# Task material
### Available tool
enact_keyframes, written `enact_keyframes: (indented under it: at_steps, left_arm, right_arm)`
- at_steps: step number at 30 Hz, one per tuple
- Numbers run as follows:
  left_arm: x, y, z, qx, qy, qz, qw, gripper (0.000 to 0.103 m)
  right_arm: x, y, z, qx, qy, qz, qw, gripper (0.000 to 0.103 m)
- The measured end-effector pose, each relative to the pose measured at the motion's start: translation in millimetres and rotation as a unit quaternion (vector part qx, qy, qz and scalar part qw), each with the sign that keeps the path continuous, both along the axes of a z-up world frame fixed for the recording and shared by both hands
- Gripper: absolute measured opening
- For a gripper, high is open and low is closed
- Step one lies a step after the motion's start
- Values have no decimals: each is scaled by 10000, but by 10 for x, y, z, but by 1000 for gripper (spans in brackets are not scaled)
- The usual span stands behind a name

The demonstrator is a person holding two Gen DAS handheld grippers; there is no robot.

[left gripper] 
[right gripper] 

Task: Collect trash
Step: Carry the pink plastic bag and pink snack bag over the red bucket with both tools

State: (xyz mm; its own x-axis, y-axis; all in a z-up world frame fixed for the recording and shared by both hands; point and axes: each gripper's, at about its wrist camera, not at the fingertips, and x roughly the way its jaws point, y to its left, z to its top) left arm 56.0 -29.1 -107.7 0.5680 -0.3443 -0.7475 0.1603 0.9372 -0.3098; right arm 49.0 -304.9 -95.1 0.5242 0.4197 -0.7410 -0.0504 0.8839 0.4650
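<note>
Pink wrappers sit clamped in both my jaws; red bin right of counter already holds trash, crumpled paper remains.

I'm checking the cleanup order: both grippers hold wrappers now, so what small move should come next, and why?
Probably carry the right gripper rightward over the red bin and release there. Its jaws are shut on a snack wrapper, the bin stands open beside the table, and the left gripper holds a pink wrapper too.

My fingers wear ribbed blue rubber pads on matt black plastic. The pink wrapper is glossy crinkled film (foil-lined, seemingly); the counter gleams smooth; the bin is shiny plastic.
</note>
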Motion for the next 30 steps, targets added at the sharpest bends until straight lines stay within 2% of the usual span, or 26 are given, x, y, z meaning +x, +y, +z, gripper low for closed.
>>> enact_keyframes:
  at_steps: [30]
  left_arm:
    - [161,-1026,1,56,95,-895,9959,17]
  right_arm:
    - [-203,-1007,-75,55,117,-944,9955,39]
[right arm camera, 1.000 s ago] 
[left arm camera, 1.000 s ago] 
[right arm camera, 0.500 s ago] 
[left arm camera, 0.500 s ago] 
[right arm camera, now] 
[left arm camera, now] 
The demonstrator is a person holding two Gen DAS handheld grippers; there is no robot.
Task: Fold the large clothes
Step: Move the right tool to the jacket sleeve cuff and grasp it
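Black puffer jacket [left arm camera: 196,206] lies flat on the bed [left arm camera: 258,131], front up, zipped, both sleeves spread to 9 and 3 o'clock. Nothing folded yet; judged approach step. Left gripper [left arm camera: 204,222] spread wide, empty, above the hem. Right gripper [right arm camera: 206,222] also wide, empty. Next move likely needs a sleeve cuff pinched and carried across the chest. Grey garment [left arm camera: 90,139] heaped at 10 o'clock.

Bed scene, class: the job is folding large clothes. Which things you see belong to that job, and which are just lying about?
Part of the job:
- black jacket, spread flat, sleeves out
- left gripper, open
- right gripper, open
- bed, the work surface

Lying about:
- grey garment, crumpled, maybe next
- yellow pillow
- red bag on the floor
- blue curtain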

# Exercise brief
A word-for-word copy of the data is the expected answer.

# Response
### Available tool
enact_keyframes, written `enact_keyframes: (indented under it: at_steps, left_arm, right_arm)`
- at_steps: step number at 30 Hz, one per tuple
- Numbers run as follows:
  left_arm: x, y, z, qx, qy, qz, qw, gripper (0.000 to 0.103 m)
  right_arm: x, y, z, qx, qy, qz, qw, gripper (0.000 to 0.103 m)
- The measured end-effector pose, each relative to the pose measured at the motion's start: translation in millimetres and rotation as a unit quaternion (vector part qx, qy, qz and scalar part qw), each with the sign that keeps the path continuous, both along the axes of a z-up world frame fixed for the recording and shared by both hands
- Gripper: absolute measured opening
- For a gripper, high is open and low is closed
- Step one lies a step after the motion's start
- Values have no decimals: each is scaled by 10000, but by 10 for x, y, z, but by 1000 for gripper (spans in brackets are not scaled)
- The usual span stands behind a name

The demonstrator is a person holding two Gen DAS handheld grippers; there is no robot.

[left gripper] 
[right gripper] 

Task: Collect trash
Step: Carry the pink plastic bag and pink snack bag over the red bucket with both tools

State: (xyz mm; its own x-axis, y-axis; all in a z-up world frame fixed for the recording and shared by both hands; point and axes: each gripper's, at about its wrist camera, not at the fingertips, and x roughly the way its jaws point, y to its left, z to its top) left arm 56.0 -29.1 -107.7 0.5680 -0.3443 -0.7475 0.1603 0.9372 -0.3098; right arm 49.0 -304.9 -95.1 0.5242 0.4197 -0.7410 -0.0504 0.8839 0.4650
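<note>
Pink wrappers sit clamped in both my jaws; red bin right of counter already holds trash, crumpled paper remains.

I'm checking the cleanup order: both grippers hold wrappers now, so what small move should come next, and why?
Probably carry the right gripper rightward over the red bin and release there. Its jaws are shut on a snack wrapper, the bin stands open beside the table, and the left gripper holds a pink wrapper too.

My fingers wear ribbed blue rubber pads on matt black plastic. The pink wrapper is glossy crinkled film (foil-lined, seemingly); the counter gleams smooth; the bin is shiny plastic.
</note>
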Motion for the next 30 steps, targets added at the sharpest bends until straight lines stay within 2% of the usual span, or 26 are given, x, y, z meaning +x, +y, +z, gripper low for closed.
>>> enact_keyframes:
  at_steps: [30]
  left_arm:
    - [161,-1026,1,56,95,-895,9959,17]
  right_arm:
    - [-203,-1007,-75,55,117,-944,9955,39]
[right arm camera, 1.000 s ago] 
[left arm camera, 1.000 s ago] 
[right arm camera, 0.500 s ago] 
[left arm camera, 0.500 s ago] 
[right arm camera, now] 
[left arm camera, now] 
The demonstrator is a person holding two Gen DAS handheld grippers; there is no robot.
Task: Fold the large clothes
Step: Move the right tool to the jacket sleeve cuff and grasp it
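Black puffer jacket [left arm camera: 196,206] lies flat on the bed [left arm camera: 258,131], front up, zipped, both sleeves spread to 9 and 3 o'clock. Nothing folded yet; judged approach step. Left gripper [left arm camera: 204,222] spread wide, empty, above the hem. Right gripper [right arm camera: 206,222] also wide, empty. Next move likely needs a sleeve cuff pinched and carried across the chest. Grey garment [left arm camera: 90,139] heaped at 10 o'clock.

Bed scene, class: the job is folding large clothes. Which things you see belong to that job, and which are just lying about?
Part of the job:
- black jacket, spread flat, sleeves out
- left gripper, open
- right gripper, open
- bed, the work surface

Lying about:
- grey garment, crumpled, maybe next
- yellow pillow
- red bag on the floor
- blue curtain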

Nothing more is required for this answer.